An exact copy of all the data below is needed, without its pictures.

**Collected material:**
───

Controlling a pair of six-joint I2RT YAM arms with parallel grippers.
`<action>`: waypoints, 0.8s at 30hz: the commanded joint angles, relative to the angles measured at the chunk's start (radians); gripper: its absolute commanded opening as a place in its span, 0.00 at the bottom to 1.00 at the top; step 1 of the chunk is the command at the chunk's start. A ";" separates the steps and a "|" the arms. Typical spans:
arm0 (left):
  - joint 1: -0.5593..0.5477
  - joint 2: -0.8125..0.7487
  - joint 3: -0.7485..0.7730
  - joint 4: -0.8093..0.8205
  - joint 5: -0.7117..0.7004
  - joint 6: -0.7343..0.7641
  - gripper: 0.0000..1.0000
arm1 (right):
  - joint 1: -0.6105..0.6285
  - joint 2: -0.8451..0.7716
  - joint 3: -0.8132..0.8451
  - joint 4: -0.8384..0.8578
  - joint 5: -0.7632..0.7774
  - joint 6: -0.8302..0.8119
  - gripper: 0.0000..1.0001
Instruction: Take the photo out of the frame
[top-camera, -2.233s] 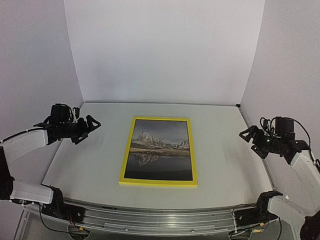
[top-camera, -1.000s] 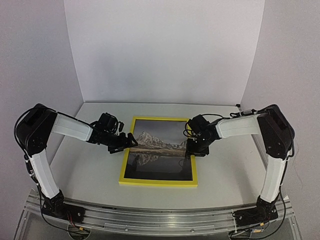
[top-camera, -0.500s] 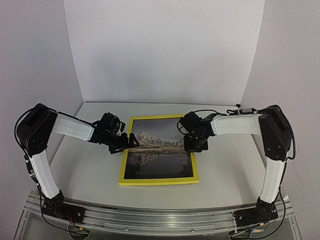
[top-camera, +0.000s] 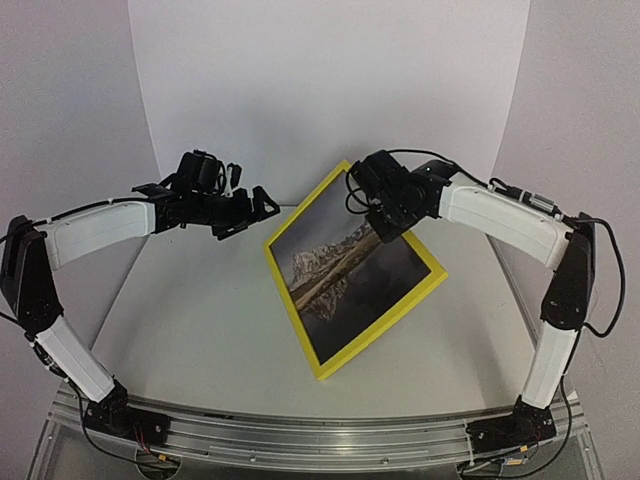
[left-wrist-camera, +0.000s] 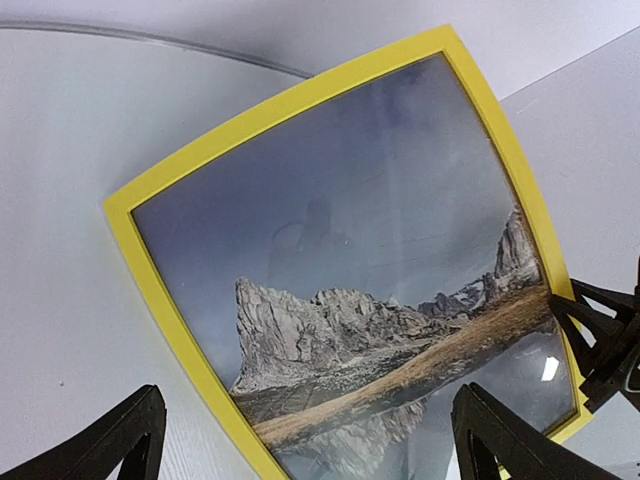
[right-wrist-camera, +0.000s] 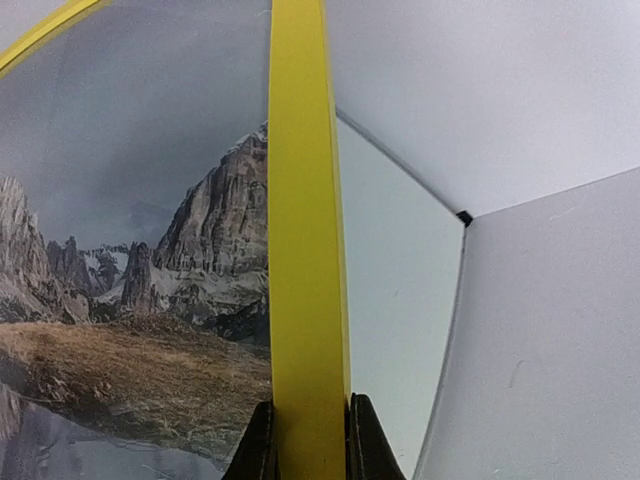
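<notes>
The yellow frame (top-camera: 425, 285) is tilted up off the table, with one lower corner near the table at the front. The photo (top-camera: 345, 270), a mountain mirrored in a lake, sits inside it behind the pane. My right gripper (top-camera: 388, 218) is shut on the frame's upper right rail. In the right wrist view the gripper (right-wrist-camera: 308, 430) pinches the yellow rail (right-wrist-camera: 305, 250) between both fingers, the photo (right-wrist-camera: 130, 250) to its left. My left gripper (top-camera: 255, 208) hovers open just left of the frame, touching nothing. Its wrist view shows the frame (left-wrist-camera: 280, 112) and photo (left-wrist-camera: 380, 300) beyond the open gripper (left-wrist-camera: 308, 395).
The grey table (top-camera: 180, 320) is bounded by white walls at the back and both sides. The right arm's white link (top-camera: 500, 215) arches over the table's right half. The right gripper's fingers (left-wrist-camera: 600, 345) show at the frame's edge in the left wrist view.
The frame lay flat on the table; the right gripper has since lifted its right rail, tilting and turning it. The left gripper has risen and drawn back to the left, still open.
</notes>
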 joint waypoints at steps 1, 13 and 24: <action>-0.006 0.010 0.097 0.001 0.066 -0.082 1.00 | 0.030 0.034 0.221 0.092 0.241 -0.301 0.00; -0.004 0.150 0.341 0.166 0.090 -0.412 1.00 | 0.174 0.195 0.389 0.195 0.384 -0.667 0.00; -0.005 0.264 0.493 0.087 0.014 -0.540 1.00 | 0.286 0.223 0.337 0.216 0.450 -0.669 0.00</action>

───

**Response:**
Controlling a pair of six-joint I2RT YAM arms with parallel grippers.
`<action>`: waypoints, 0.8s at 30hz: the commanded joint angles, relative to the angles measured at the chunk's start (radians); gripper: its absolute commanded opening as a place in its span, 0.00 at the bottom to 1.00 at the top; step 1 of the chunk is the command at the chunk's start. A ";" separates the steps and a "|" the arms. Typical spans:
arm0 (left):
  - joint 1: -0.5593..0.5477
  - joint 2: -0.8125..0.7487
  - joint 3: -0.7485..0.7730
  - joint 4: -0.8093..0.8205
  - joint 5: -0.7117..0.7004
  - joint 6: -0.7343..0.7641
  - gripper: 0.0000..1.0000
arm1 (right):
  - joint 1: -0.6105..0.6285
  - joint 2: -0.8451..0.7716
  - joint 3: -0.8132..0.8451
  - joint 4: -0.8384..0.8578
  - joint 5: -0.7632..0.7774
  - joint 6: -0.8302..0.8119
  - gripper: 0.0000..1.0001
Instruction: Take the photo out of the frame
[top-camera, -2.233s] 
[top-camera, -1.000s] 
[top-camera, -0.500s] 
[top-camera, +0.000s] 
[left-wrist-camera, +0.000s] 
[right-wrist-camera, +0.000s] 
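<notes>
The yellow frame (top-camera: 425, 285) is tilted up off the table, with one lower corner near the table at the front. The photo (top-camera: 345, 270), a mountain mirrored in a lake, sits inside it behind the pane. My right gripper (top-camera: 388, 218) is shut on the frame's upper right rail. In the right wrist view the gripper (right-wrist-camera: 308, 430) pinches the yellow rail (right-wrist-camera: 305, 250) between both fingers, the photo (right-wrist-camera: 130, 250) to its left. My left gripper (top-camera: 255, 208) hovers open just left of the frame, touching nothing. Its wrist view shows the frame (left-wrist-camera: 280, 112) and photo (left-wrist-camera: 380, 300) beyond the open gripper (left-wrist-camera: 308, 395).
The grey table (top-camera: 180, 320) is bounded by white walls at the back and both sides. The right arm's white link (top-camera: 500, 215) arches over the table's right half. The right gripper's fingers (left-wrist-camera: 600, 345) show at the frame's edge in the left wrist view.
The frame lay flat on the table; the right gripper has since lifted its right rail, tilting and turning it. The left gripper has risen and drawn back to the left, still open.
</notes>
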 joint waypoints at steps 1, 13 and 24: <action>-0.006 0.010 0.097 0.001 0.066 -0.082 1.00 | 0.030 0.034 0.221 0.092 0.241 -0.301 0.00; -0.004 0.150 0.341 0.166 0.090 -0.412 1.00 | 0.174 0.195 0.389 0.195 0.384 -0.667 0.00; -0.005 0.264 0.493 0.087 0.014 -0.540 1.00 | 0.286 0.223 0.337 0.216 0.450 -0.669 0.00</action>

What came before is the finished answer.